Gas price rise fuels anger of consumers
Chancellor George Osborne last night urged energy firms to reconsider price rises that have sparked warnings of more households being plunged into a “long, cold winter”.
Amid union and consumer group demands for Government action to tackle rising fuel prices, he said British Gas and Npower should make sure the hikes were the “absolute minimum” necessary.
British Gas announced an extra £80 on to its typical annual dual fuel bill with an average increase of 6 per cent affecting 8.5 million customers from November 16.
Rival Npower quickly followed suit with an average rise of 8.8 per cent for gas and 9.1 per cent for electricity.
Both companies blamed rising costs largely outside their control. But with food and some mortgage costs also on an upward path, there were fears about how the elderly and hard-up will cope with the latest rises.
Mr Osborne, who is attending the IMF/World Bank conference in Japan, said the Government had programmes to try to help people reduce their household energy costs.
“But of course I’m concerned when I see electricity bills going up and partly that is because of things beyond our control – what’s happening in the world with oil prices and gas prices.
“We’ve also got to do everything we can in Britain to try and keep those bills down.
“I would urge those energy companies to look again at any increases to see if they are absolutely necessary at a time like this.”
Asked if rising energy firm profits were excessive, he said: “I think these energy companies should make sure they’re only adding to their bills the absolute minimum they need to add to continue investing in our energy supply and they’re not going beyond that.”
The pre-winter move from British Gas comes months after parent Centrica posted a 23 per cent rise in half-year profits at its residential arm to £345 million.
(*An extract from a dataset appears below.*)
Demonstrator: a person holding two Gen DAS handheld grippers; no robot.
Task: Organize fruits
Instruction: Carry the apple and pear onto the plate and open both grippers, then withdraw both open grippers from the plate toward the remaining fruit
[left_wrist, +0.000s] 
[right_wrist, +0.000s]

Unite general secretary Len McCluskey said: “With winter approaching, low-waged people will now be terrified about how they are going to find another £80.”
Consumer Focus recently said six million households in England were planning to cut back on their heating this winter because of cost worries. It encourages customers “to do what they can” to cut bills by switching tariff, payment method and supplier.
It said the rise will see the company’s average annual energy bills reach almost £1,265 for direct debit customers and over £1,346 for cash and cheque customers.
SSE, which trades as Southern Electric, Swalec and Scottish Hydro, said on Monday it will raise tariffs by 9 per cent.
Mike Jeram, of Unison, said: “It will be a long, cold winter for many pensioners, the unemployed and for low paid workers and their families.